Could you find each line of the data below that contains the word "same" and copy those lines?

(MATERIAL FOR THIS TASK begins)

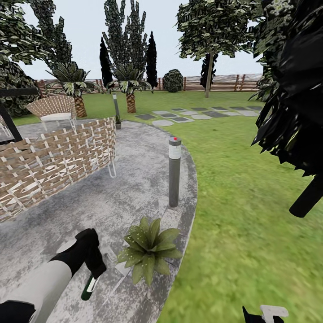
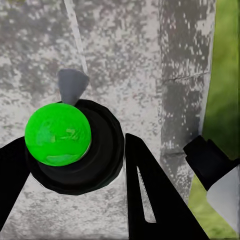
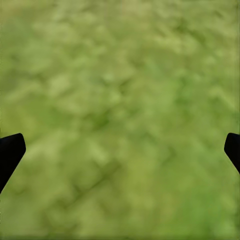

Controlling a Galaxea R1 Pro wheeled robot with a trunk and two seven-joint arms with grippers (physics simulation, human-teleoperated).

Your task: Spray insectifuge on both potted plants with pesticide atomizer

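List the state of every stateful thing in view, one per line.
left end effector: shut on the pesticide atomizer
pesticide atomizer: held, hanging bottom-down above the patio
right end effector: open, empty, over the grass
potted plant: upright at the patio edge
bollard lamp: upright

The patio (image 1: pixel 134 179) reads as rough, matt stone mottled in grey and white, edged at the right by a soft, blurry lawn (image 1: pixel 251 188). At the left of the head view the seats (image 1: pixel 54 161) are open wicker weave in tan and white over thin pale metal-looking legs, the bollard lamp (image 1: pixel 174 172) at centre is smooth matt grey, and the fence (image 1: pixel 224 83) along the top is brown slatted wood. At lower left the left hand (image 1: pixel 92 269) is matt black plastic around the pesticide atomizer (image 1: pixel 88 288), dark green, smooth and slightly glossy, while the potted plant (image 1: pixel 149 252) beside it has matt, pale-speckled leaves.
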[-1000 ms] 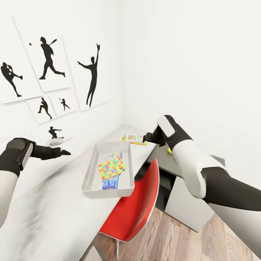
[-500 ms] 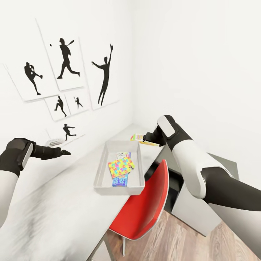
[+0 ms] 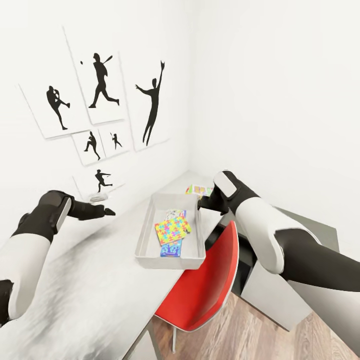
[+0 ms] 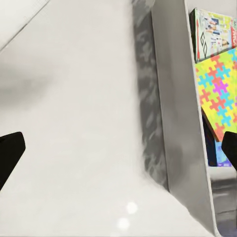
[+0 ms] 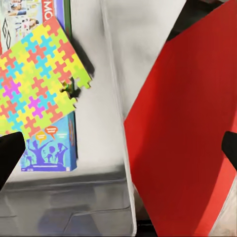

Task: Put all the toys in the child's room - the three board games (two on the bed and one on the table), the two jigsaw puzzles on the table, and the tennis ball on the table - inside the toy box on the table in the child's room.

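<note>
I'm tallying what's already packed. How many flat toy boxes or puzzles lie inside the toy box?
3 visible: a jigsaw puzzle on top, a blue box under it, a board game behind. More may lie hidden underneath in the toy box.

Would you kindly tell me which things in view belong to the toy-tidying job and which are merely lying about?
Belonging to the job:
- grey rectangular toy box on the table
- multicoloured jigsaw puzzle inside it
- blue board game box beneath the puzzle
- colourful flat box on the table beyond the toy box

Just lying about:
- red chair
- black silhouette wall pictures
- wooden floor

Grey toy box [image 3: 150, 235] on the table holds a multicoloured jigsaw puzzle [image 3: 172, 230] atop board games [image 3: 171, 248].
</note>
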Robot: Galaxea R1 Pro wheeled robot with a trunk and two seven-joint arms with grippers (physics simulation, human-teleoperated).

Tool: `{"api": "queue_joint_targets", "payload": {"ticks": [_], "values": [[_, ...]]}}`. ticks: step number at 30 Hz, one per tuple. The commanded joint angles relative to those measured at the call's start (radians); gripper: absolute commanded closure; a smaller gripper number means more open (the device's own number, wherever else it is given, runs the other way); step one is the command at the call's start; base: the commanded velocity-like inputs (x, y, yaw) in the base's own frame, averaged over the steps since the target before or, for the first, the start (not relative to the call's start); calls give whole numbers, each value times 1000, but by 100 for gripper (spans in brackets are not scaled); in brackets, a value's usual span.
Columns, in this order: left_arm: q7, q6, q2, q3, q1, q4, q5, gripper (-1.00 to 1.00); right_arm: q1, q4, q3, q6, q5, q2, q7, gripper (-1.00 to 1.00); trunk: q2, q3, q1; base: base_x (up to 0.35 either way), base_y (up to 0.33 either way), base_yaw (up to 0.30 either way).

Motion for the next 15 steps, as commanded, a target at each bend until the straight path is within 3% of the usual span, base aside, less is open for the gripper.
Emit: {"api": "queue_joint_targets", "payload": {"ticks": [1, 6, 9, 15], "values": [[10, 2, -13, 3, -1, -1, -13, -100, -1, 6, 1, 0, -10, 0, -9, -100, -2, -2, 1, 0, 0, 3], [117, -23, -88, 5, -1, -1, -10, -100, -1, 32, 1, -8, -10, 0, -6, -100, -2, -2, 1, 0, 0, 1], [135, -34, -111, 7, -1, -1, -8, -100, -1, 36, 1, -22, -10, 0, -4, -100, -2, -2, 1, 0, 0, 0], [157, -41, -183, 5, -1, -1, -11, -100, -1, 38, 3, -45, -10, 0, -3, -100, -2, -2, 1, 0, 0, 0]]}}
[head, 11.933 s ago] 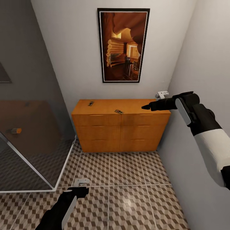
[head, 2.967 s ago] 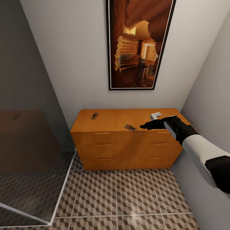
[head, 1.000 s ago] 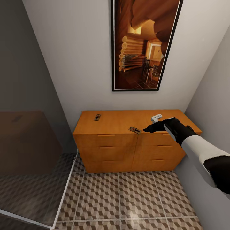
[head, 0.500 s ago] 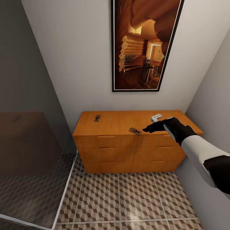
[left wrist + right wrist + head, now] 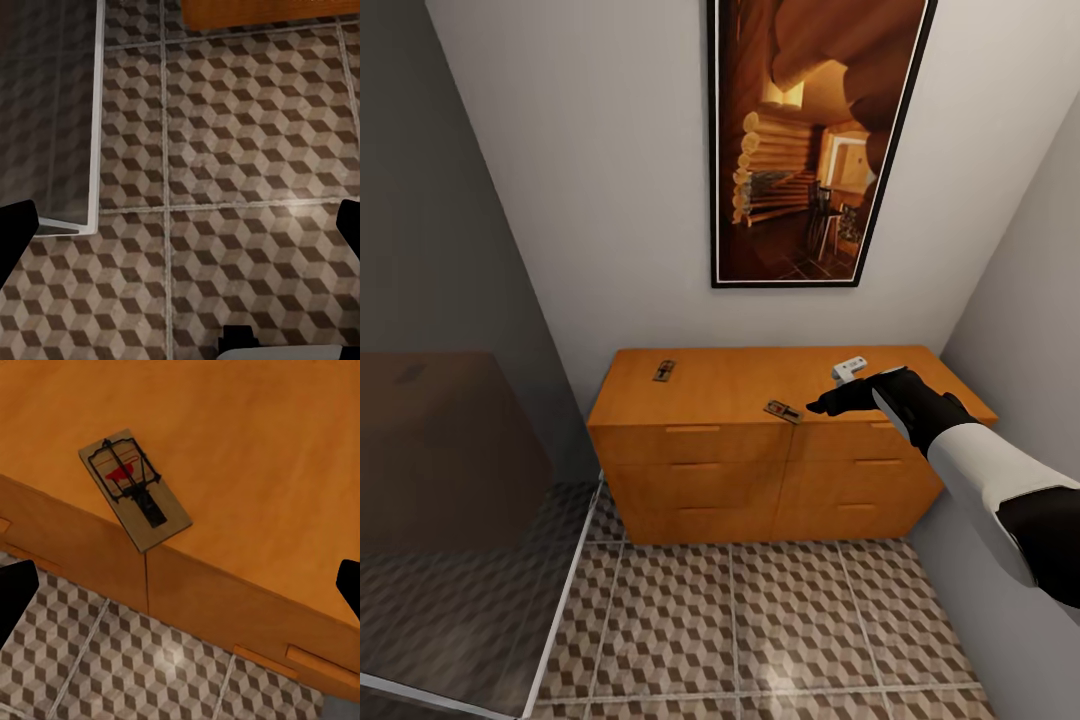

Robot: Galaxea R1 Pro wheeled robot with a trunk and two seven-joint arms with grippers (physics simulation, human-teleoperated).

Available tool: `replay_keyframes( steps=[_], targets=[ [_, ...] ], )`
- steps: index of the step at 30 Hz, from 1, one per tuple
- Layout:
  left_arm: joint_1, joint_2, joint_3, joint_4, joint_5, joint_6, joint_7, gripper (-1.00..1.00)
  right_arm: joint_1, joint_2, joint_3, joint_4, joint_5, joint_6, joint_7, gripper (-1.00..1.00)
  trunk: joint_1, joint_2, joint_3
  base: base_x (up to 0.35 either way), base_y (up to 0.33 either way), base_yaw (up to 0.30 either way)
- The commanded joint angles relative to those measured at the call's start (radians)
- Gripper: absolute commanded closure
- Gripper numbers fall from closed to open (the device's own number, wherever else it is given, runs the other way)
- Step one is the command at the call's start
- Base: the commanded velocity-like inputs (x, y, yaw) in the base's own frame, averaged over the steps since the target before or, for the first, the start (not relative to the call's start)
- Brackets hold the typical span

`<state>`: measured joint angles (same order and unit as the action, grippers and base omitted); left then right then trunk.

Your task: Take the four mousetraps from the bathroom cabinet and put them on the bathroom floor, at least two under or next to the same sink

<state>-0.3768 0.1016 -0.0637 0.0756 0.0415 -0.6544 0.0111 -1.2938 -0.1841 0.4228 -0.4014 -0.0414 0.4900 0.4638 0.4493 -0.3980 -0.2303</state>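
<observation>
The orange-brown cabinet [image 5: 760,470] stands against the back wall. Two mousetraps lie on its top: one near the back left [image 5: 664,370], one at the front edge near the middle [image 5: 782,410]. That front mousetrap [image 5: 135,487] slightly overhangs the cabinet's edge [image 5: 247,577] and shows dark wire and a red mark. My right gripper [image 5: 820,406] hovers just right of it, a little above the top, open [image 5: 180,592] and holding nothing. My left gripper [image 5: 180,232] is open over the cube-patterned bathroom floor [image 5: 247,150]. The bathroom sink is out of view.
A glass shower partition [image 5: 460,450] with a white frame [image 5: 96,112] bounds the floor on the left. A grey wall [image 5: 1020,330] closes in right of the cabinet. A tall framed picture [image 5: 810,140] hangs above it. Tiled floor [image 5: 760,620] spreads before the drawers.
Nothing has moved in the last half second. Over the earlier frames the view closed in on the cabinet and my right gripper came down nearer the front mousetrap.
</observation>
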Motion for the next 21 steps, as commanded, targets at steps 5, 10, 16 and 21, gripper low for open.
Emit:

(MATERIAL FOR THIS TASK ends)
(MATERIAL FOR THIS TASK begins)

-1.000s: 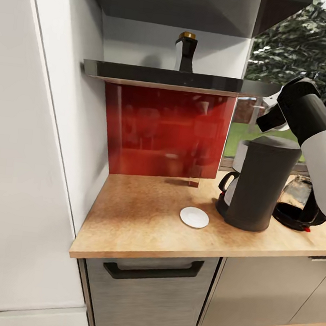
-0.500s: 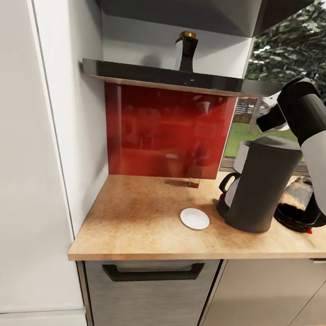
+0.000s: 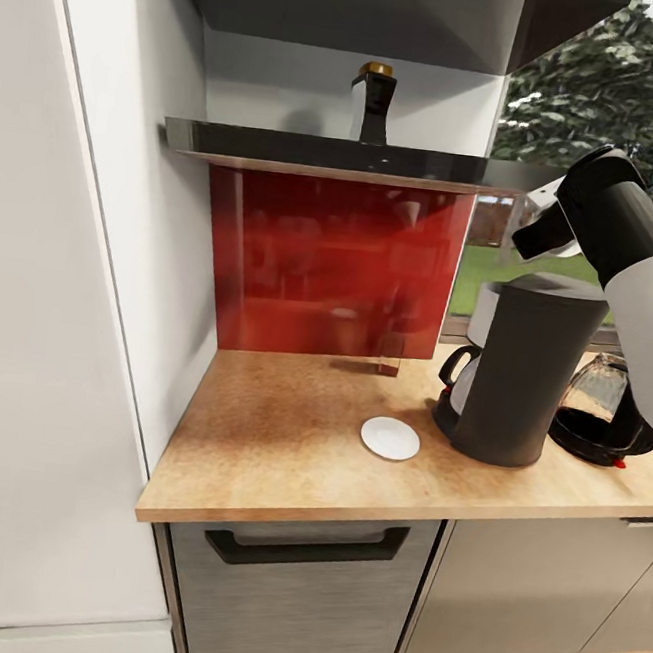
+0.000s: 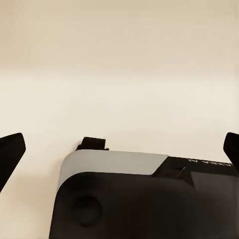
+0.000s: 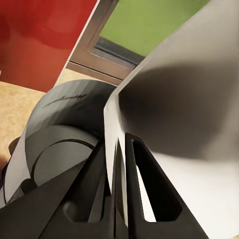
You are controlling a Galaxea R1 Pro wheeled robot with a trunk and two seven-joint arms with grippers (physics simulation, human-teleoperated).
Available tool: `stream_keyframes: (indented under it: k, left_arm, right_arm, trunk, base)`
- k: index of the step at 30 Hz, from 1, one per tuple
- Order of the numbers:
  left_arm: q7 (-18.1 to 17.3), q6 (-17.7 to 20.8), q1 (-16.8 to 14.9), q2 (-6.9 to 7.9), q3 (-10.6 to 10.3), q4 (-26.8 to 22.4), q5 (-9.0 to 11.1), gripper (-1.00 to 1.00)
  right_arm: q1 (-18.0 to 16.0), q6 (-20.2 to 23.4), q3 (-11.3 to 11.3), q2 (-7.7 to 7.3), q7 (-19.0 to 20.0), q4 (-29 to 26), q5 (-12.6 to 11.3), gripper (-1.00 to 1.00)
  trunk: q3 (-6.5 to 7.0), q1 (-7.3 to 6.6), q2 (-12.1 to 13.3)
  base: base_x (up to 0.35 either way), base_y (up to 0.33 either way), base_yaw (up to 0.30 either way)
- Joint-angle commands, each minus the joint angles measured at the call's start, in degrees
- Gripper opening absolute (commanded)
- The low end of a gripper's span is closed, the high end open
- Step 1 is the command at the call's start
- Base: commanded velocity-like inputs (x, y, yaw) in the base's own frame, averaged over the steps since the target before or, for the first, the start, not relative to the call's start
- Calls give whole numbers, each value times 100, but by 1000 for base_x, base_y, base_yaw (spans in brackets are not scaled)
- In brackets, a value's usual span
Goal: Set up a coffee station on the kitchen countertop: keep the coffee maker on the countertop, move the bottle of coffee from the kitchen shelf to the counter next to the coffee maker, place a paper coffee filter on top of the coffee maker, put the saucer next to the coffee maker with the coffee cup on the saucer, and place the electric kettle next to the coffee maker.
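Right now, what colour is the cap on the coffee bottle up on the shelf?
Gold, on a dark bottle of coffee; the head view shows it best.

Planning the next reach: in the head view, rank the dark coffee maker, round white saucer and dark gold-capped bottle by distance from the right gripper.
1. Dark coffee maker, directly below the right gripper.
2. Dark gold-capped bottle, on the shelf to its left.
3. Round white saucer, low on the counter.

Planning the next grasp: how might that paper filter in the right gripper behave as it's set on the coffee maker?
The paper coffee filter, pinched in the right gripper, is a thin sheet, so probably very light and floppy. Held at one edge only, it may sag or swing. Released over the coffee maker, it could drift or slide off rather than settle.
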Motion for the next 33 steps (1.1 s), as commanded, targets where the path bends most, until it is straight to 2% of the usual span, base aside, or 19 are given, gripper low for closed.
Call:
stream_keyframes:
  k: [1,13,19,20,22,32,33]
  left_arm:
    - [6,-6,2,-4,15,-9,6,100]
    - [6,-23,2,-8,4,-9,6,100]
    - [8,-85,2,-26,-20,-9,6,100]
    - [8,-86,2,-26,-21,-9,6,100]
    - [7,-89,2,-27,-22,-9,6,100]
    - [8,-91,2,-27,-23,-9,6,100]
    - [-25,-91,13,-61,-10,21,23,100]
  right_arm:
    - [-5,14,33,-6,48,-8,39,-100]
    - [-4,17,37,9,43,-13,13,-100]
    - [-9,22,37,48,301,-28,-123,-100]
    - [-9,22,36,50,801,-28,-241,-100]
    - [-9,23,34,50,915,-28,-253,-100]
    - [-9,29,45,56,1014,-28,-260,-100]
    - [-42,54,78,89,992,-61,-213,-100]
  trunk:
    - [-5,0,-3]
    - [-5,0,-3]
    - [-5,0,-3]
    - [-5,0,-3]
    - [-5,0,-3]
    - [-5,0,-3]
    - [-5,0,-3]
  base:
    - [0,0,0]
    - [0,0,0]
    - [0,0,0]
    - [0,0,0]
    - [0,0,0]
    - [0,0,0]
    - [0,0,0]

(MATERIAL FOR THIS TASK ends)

ANSWER AREA —
`<state>`: measured joint angles (same order and unit as the action, grippers and base omitted); left then right then trunk.
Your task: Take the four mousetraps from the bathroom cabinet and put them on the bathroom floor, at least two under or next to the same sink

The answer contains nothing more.